Poliziotti negli stadi pagati dalle società di calcio? Sono servitori, non servi

«Gli straordinari delle forze dell’ordine impegnate negli stadi devono essere pagati dalle società di calcio, non dai cittadini». Lo ha scritto il Premier Matteo Renzi via Twitter. Ecco verrebbe da dire, ci risiamo. Si perché questo proclama era già stato fatto e numerose volte in passato ma era appunto rimasto uno slogan. Poi la nostra politica, scimmiottando gli inglesi, ma solo nelle parti più convenienti e facilmente copiabili, si sono inventati alcuni provvedimenti tampone e la figura dello “steward” esiliando le Forze dell’Ordine all’esterno delle strutture. «Niente divise negli impianti», si era detto.

Di colpo i nostri ultrà, per decreto, sarebbero diventati gentleman nelle intenzioni di un legislatore che come al solito, aveva dovuto rammendare la normativa, cucendola ad hoc su un vestito fatto a misura per società, gestori degli impianti e la politica.

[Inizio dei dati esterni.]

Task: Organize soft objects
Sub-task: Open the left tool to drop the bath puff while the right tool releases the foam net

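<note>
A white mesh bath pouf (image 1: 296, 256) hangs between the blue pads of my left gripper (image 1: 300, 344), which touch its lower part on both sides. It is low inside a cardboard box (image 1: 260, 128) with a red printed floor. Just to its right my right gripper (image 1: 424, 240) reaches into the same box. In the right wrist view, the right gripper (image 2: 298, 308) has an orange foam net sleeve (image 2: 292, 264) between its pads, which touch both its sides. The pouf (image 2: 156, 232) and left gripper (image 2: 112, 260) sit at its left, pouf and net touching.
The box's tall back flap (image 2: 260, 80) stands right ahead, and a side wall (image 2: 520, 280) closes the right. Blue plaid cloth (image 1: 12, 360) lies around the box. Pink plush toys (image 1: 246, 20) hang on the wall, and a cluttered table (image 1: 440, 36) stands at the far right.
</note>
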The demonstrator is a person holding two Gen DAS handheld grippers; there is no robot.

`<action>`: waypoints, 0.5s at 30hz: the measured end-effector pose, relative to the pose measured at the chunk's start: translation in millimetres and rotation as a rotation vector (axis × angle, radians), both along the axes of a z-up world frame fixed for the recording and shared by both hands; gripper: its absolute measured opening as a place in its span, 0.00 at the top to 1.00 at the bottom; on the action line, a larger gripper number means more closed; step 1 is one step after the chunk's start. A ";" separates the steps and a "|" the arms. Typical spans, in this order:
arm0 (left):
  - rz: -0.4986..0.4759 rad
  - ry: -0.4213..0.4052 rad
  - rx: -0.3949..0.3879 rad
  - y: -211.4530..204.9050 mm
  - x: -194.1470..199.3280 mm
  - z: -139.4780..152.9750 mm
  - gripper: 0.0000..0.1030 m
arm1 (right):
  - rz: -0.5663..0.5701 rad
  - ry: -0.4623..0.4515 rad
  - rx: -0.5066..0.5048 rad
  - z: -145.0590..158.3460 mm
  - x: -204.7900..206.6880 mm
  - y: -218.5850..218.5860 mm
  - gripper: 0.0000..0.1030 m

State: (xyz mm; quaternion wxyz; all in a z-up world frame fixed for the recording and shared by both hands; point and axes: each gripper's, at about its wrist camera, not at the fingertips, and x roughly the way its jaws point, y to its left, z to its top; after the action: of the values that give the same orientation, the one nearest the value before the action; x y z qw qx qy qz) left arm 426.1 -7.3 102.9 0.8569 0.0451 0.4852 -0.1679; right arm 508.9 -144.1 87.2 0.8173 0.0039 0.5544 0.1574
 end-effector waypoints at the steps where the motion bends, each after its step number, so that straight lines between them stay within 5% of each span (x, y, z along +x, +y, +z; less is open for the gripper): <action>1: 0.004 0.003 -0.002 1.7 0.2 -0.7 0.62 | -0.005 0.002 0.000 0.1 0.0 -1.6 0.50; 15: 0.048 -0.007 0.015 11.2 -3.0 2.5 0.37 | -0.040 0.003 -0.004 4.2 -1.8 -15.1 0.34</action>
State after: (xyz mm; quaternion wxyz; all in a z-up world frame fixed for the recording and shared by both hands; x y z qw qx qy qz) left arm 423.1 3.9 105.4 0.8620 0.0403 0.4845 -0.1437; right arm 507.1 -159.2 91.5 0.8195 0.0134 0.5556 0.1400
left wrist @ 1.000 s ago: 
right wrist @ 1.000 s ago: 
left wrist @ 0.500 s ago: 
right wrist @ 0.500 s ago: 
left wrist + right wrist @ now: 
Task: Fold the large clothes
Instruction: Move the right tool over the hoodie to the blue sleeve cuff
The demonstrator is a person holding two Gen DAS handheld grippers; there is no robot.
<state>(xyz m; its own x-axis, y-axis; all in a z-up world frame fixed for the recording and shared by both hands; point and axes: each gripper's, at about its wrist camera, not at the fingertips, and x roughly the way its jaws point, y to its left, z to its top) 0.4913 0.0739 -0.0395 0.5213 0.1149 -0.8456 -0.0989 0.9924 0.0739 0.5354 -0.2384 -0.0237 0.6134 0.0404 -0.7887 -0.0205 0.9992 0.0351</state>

Daspo, chiusura delle curve, gare a porte chiuse non hanno però eliminato o assottigliato il problema, anzi, in taluni casi si è verificato l’esatto contrario.

Mancanza di spazi adeguati all’interno delle strutture sportive, come – ad esempio – le celle ove rinchiudere immediatamente i fermati, sale per interrogatori immediati, giudizi tempestivi, rendono ancora più complicata la situazione già di per sé caotica.

Ma non è solo questo: gli addetti alla sicurezza interna, (steward) malpagati, male addestrati e per nulla equipaggiati, di fatto rappresentano una figura priva di autorità e sulle scelte di tali figure, operate nella maggior parte dei casi da società esterne, si dovrebbe vigilare meglio per garantire regolarità ed evitare indebite intrusioni o collusioni.

Tutto questo ovviamente ricade sulle società o sui gestori che, nonostante gli introiti percepiti da vendita biglietti, tesseramenti, pubblicità, marketing, sponsor e diritti tv, si dicono oberati da debiti e responsabilità. E allora perché è stato posto l’indice nella loro direzione?

Probabilmente perché ai debiti, reali e frutto non di rado di cattive gestioni manageriali, si contrappone un senso di responsabilità limitato, anzi in molti casi nullo. Negoziano con le tifoserie fornendo appoggi, biglietti, contratti per il controllo dei parcheggi, di siti per la ristorazione, dei servizi di accompagnamenti e tutela vip, risorse per le trasferte, le coreografie e quant’altro.

Se così non fosse, non si capisce perché negli stadi sempre più frequentemente, nel corso di manifestazioni (anche prima o dopo) in caso di disordini in atto o anche solo minacciati, intervengono dei figuri che “parlano e trattano” con i giocatori o con i dirigenti al fine di calmare gli animi e garantire il corretto svolgimento della gara. Chi li ha investiti di tale carica? La Polizia no di certo. E allora?

Che paghino anche la sicurezza ma nella misura in cui è fornita e non come reciterebbe il decreto in esame. In caso di regolarità va bene una percentuale minima sugli incassi, ma qualora si verificano situazioni di criticità – quali scontri, violenze e vandalismi – allora è giusto che paghino gli uomini in divisa per l’apporto dato, con la previsione di una voce di spesa eventuale per danneggiamento mezzi, ferimenti, contusioni, costituzioni di parte civile e parcelle difensive in caso di incriminazioni.

Si perché anche questo tassello è importante al fine di garantire serenità a chi opera, spesso additato come “picchiatore” grazie a una stampa non sempre benevola o obiettiva.

Se un poliziotto eccede dolosamente, sono il primo a puntare il dito, ma se accade nel contesto di scontri violenti allora il discorso cambia perchè entra in gioco anche l’emotività, la conservazione e la difesa dell’integrità fisica. Molto spesso in questi casi, si vede solo quello che si vuole vedere chiudendo non uno ma due occhi su tutto quello che c’è intorno, senza addentrarsi in una debita analisi. E questa non è disinformazione ma cattiva informazione.

E per finire, in via generale, perché non si pensa a ingaggiare, finalizzato e limitato allo scopo, ex appartenenti delle Forze dell’Ordine in quiescenza, ancora validi e attivi, per meglio preventivare o affrontare criticità? Presso le Questure vi sono gli elenchi e i curriculum di ognuno di loro. Un’altra maniera di rivitalizzare operatori che hanno lasciato ma che sarebbero pronti a porsi a disposizione, come recita il loro dna. Costo minimo, ricavo certo.